Posted on:2009-06-25Degree:Ph.DType:Dissertation
University:Indiana UniversityCandidate:Rasmussen, Bryan BFull Text:PDF
GTID:1447390002996351Subject:Literature
Abstract/Summary:
The Serpent and the Dove explores the role of religion---in particular women's evangelical spirituality---in shaping a critical response to the emerging social sciences in a secularizing British society. In analyzing the intersection of women's social work and their spiritual self-writing, my argument revises the dominant narrative in Victorian scholarship, which understands the rise of secular, professional social science as the chief source authorizing women's social work. In the rhetoric of conversion---in the narrative of the self's progress from spiritual crisis to salvation---women found a model of selfhood that allowed them not only to engage in work outside the home, but to reclaim "the social" for moral and religious ends. I see women social reform writers---prison visitors, urban missionaries, proto-sociologists, industrial novelists---not as handmaidens to professional social science, but as exponents of a distinctive model of cultural inquiry. This model, which I call spiritual autoethnography, became exemplary for women fieldworkers during and beyond the nineteenth century.;The lack of a critical language to describe religion's role in the formation of nineteenth-century social sciences requires me to look outside the period for comparable discursive models. I look in particular to the recent impulse in feminist cultural theory, sociology, and ethnography that has revisited the potential of forms of selfhood for ethical critique of the social sciences. These radically divergent perspectives---nineteenth-century evangelicalism and postmodern social science---merge at the level of a shared desire to re-situate the sociological observing self as participant not just in culture, but in the process of cultural formation.

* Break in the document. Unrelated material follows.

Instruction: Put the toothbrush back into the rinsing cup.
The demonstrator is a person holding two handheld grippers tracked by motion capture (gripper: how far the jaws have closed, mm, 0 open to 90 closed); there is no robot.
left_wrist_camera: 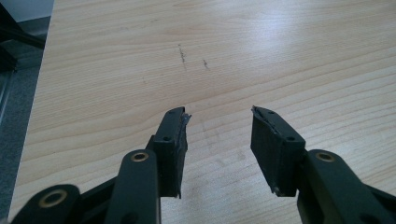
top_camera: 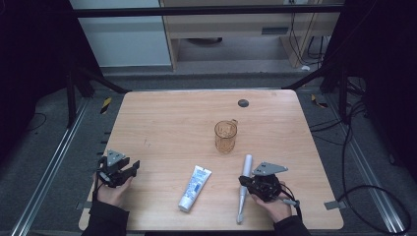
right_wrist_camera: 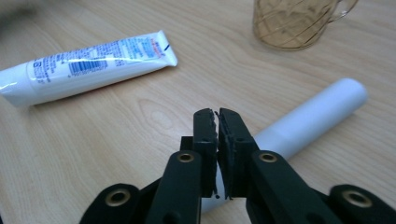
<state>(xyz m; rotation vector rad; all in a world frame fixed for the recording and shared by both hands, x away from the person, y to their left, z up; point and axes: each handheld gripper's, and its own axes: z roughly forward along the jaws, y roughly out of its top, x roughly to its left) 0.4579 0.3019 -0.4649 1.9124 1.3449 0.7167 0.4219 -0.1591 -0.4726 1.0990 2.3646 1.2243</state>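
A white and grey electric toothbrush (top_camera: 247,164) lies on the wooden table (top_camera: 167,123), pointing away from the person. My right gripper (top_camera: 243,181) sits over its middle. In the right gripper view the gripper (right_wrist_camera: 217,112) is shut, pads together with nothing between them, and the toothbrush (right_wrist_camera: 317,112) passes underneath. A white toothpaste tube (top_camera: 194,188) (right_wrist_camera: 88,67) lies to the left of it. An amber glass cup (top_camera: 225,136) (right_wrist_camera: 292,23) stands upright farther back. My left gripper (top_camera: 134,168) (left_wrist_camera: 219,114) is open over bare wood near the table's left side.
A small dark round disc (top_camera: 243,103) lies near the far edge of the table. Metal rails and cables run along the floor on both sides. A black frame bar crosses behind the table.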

The women in my analysis---Elizabeth Fry, Charlotte Tonna, Elizabeth Gaskell, Ellen Ranyard, and Harriet Martineau---anticipate the postmodern ethical critique by turning the spiritual self into the chief condition of cultural knowledge. Spiritual autoethnography is my term for a self-reflective practice of social inquiry that challenges the traditional narrative of disciplinary specialization and professionalization, and which reveals the extent to which religion plays an integral role in the formation of seemingly secular disciplines.